WORK INSTRUCTIONS:
Write out again, exactly, the lines below starting at the one with "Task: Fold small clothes" and ending at the one with "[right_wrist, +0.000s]".

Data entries
■ ■ ■ ■ ■ ■ ■

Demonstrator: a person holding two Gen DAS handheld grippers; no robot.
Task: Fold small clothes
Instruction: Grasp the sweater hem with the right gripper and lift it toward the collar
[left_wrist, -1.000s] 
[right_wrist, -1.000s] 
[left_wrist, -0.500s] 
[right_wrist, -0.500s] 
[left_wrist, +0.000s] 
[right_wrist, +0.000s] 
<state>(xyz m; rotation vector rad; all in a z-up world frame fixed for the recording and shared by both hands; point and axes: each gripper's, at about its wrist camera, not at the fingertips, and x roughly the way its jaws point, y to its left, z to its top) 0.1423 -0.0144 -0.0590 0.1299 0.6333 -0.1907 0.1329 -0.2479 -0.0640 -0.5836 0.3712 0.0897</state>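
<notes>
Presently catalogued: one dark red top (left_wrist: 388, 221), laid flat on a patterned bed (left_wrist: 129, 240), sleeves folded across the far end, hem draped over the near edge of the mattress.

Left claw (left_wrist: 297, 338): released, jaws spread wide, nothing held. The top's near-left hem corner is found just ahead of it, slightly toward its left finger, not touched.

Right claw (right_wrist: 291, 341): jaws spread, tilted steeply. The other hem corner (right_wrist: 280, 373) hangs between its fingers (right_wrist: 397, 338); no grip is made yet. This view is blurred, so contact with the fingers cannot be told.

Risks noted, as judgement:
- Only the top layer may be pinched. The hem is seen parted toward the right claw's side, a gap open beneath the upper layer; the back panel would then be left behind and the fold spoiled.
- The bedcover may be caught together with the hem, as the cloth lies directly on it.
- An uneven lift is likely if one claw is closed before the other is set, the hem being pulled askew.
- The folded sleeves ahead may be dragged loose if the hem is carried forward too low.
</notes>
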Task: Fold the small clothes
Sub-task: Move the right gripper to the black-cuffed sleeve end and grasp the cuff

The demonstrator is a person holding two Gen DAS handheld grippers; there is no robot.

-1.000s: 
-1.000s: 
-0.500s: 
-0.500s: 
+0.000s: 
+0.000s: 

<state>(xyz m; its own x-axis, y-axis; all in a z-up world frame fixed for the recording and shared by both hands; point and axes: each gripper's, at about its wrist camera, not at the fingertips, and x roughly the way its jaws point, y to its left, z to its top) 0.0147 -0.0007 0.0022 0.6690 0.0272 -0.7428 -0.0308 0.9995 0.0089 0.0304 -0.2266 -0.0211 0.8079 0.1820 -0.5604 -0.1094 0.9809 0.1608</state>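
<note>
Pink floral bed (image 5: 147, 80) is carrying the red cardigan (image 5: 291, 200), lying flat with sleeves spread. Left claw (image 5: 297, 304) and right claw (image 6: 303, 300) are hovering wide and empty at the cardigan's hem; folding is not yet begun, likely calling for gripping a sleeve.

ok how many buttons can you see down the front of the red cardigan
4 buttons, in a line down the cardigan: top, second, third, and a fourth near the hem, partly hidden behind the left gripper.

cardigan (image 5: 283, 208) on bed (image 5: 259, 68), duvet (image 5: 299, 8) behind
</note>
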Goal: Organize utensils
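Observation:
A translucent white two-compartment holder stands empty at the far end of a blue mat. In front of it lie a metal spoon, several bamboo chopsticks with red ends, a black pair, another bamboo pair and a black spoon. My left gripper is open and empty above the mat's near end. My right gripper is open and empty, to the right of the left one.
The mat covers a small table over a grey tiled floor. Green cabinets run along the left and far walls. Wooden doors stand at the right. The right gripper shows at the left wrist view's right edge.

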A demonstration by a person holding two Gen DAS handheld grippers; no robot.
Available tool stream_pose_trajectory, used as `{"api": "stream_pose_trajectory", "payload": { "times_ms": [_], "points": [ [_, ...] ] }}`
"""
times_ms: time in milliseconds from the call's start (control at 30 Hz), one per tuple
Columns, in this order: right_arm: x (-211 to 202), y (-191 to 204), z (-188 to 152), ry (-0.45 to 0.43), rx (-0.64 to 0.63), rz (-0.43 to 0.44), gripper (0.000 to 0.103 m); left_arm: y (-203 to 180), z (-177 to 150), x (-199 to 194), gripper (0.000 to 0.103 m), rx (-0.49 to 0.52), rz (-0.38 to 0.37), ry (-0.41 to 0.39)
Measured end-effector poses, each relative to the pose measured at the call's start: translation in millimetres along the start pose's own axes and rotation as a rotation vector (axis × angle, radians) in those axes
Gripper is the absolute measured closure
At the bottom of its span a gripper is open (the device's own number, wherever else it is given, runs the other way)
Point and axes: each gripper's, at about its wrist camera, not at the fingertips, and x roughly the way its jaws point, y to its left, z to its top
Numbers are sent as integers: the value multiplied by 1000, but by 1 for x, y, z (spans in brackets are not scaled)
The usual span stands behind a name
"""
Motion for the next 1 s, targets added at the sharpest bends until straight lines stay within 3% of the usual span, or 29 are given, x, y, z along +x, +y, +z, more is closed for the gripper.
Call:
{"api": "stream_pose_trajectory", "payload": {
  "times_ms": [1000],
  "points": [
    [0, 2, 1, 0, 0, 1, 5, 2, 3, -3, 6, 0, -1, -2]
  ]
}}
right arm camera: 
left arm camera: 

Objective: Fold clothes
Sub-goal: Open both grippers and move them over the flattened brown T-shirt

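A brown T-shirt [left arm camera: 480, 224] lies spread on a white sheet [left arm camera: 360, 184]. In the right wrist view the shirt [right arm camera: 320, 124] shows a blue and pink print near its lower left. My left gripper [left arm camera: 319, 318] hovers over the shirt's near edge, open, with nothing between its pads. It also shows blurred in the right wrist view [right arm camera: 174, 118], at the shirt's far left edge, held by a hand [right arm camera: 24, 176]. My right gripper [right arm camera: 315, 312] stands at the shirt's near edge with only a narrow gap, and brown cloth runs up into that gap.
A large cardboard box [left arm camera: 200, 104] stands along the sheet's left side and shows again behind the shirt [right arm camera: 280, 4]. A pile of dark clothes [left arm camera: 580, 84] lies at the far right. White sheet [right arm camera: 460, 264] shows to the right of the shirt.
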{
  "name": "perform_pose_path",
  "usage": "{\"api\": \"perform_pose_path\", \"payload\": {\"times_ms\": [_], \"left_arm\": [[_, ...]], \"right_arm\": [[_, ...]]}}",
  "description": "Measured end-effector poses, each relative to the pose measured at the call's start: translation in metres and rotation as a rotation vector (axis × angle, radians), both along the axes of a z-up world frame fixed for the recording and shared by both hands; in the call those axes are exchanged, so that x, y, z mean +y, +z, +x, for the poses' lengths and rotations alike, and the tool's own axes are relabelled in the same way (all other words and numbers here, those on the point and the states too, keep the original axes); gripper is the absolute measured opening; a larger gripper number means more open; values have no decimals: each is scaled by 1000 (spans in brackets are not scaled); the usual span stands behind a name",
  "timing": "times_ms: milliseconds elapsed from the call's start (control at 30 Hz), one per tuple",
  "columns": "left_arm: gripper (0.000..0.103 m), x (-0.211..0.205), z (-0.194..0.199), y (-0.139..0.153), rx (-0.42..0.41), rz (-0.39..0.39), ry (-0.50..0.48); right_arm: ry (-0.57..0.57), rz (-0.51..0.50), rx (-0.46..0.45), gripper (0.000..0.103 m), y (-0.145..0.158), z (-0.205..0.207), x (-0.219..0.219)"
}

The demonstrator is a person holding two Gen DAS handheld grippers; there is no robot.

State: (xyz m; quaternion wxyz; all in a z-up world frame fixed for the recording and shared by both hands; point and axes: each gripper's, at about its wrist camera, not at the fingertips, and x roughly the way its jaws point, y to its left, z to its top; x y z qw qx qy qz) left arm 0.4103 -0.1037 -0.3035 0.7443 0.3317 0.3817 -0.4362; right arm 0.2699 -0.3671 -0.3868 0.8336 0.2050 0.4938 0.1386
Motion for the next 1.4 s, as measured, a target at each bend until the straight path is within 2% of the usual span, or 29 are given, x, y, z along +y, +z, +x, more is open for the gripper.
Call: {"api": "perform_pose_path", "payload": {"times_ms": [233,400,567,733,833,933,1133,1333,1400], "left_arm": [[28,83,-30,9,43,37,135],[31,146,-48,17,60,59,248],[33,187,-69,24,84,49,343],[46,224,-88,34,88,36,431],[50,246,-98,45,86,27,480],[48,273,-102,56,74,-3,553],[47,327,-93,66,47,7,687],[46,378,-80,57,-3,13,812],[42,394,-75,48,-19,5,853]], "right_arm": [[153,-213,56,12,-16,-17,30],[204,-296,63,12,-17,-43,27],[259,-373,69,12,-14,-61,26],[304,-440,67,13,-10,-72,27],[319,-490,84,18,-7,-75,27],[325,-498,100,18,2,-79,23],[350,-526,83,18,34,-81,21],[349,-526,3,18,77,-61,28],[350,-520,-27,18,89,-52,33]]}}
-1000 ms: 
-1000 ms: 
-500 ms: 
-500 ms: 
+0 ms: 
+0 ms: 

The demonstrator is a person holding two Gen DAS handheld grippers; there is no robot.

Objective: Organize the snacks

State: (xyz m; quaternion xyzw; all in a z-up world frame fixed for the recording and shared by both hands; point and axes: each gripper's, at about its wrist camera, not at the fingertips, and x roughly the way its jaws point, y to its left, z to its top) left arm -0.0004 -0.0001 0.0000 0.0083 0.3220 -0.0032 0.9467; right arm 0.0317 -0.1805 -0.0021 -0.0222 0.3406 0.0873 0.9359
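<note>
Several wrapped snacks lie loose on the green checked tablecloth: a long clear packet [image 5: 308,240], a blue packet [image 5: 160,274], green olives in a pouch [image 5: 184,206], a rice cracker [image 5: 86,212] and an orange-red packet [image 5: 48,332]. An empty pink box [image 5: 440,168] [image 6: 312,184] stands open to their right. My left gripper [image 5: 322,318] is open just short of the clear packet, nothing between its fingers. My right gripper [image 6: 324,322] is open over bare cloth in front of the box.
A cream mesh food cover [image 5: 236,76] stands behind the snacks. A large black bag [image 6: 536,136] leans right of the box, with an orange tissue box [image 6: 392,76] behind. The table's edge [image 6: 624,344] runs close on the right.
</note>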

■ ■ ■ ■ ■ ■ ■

SOLUTION BELOW:
Task: Fold small clothes
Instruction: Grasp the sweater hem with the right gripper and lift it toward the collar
[left_wrist, -1.000s] 
[right_wrist, -1.000s] 
[left_wrist, -0.500s] 
[right_wrist, -0.500s] 
[left_wrist, +0.000s] 
[right_wrist, +0.000s] 

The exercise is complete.